(Photo Nina : portrait d'un turc au pastel - décenie 40)
Ce pastel appartient à la famille de Nina (en RFA).
C'est bien un portrait. De qui est-il, qui est-ce … difficile à dire sur photo? Mais c’est bien un portrait et non un de ces maures, une turqueries, un mamelouk de fantaisie, orientalisme avant la lettre, qu’on peut rattacher à la mode de l’exotisme avec les chinois, indiens, etc.
Le sabre, le turban blanc (turc) font penser à un membre d’une garde, qui n’est pas celle du sultan du Maroc (Louis XV négocia avec Mohamed III) ou le Dey de Tunis, mais plus sûrement celle du turc Saïd Effendi qui fut à Paris en 1741-42, reçu en audience officielle par Louis XV à Versailles le 7 janvier (voir son portrait au pastel par Coypel dans ma note du 7 novembre 2004).
Le fonds aux lumières de l’aube (l’orient) interdit qu’il s’agisse d’un personnage de théatre, c’est bien quelqu’un, l’auteur du pastel sait utiliser le fond pour nous dire d’où il vient.
Cette intention signifiante du portraitiste évoque automatiquement un autre portrait d’homme de couleur, celui de La Tour exposé au salon cette même année 1741… à Côté du grand portrait du Président Gabriel de Rieux (o1065 du Getty) suivez mon regard.
On connaît généralement la tête de noir d’Orléans - version tronquée - qui n’est pas l’original du salon : celui-ci se trouve dans les réserves du musée d’Art et d’Histoire de Genève (n°125), hélas peu souvent exposé.
Ci-dessous la copie extraite du catalogue de l’école française fait par Renée Loche. Ce remarquable portrait dit « Jeune nègre rattachant le bouton de sa chemise » est également intéressant par son fond qui représente la mer et un grand ciel lointain.
(Photo catalogue du Musée de Genève, Jeune noir par La Tour - salon de 1741)
Le personnage tourne la tête et - chose rarissime chez La Tour - regarde dans le lointain (Lumière de l’œil opposée au sens du regard) sans sourire mais avec une expression nostalgique (saudade). De la main il ferme le col de sa chemise comme s’il avait froid et pensait à son chaud pays.

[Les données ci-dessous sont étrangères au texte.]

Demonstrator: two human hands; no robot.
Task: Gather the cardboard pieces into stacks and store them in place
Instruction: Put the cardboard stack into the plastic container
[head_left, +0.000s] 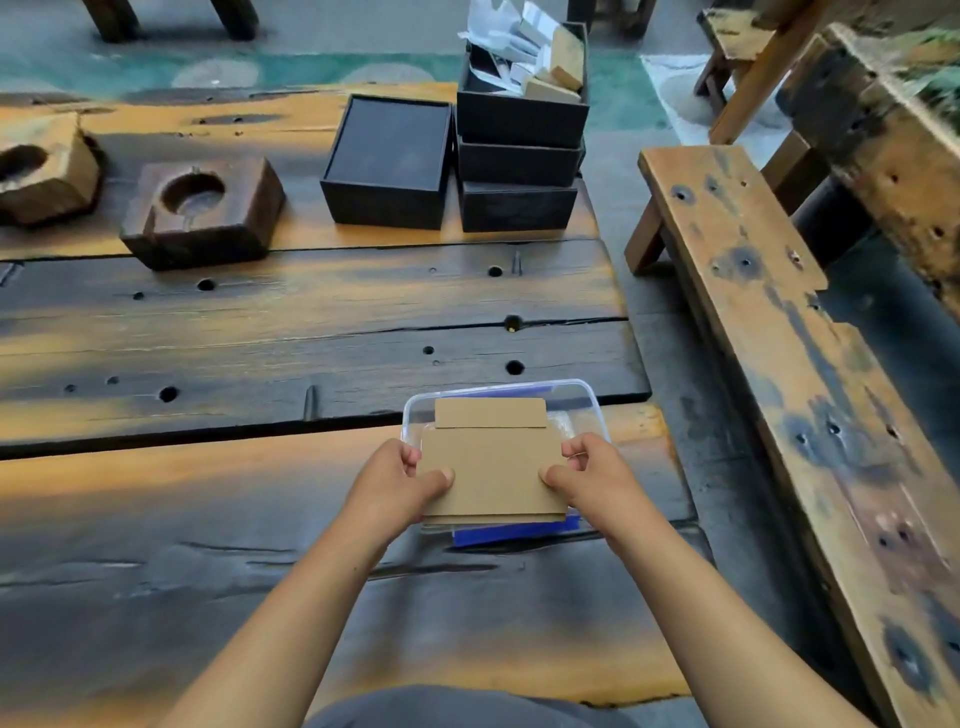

La Tour a toujours eu un attrait pour les idées progressistes, il entra en maçonnerie sans doute vers 1750.
A l’époque la traite expatriait les esclaves africains vers l’Amérique. Il y avait vers 1740 plus d’un milliers de noirs en France. Un texte de Louis XV interdit de posséder des esclaves noirs plus de 3 ans en métropole. Je ne serais pas surpris que La Tour ait eu une intention critique en exposant son noir à côté de de Rieux en pied.
Le statut des noirs est indéterminé, incertain, hors typologie sociale : certains avaient des postes importants, comme Adolphe Badin (1760-1822), secrétaire à la Cour de Suède.
(Photo Musée de Stockholm, Adolh Badin par Gustaf Lundberg)
Gustaf Lundberg a laissé de lui le beau portrait au pastel du musée national de Stockholm.
Le pastel de Lunberg est tout aussi chargé de signes : Badin dans un costume fantaisiste (plumes, carquois...) est représenté sans perruque, devant un jeu d’échec. Il montre le cavalier qui vient d’abattre le fou...
Il n’y a rien de nouveau, pour le problème de la perruque (qui servait notamment à ne pas indisposer les tempes grisonnantes en société) : Radio-canada qui montre un Mozart noir lui fait une perruque noire.
Pourtant noirs ou blancs nos cheveux blanchissent également avec l’âge.
Merci Nina, tu es membre à vie de la Fondation LOF.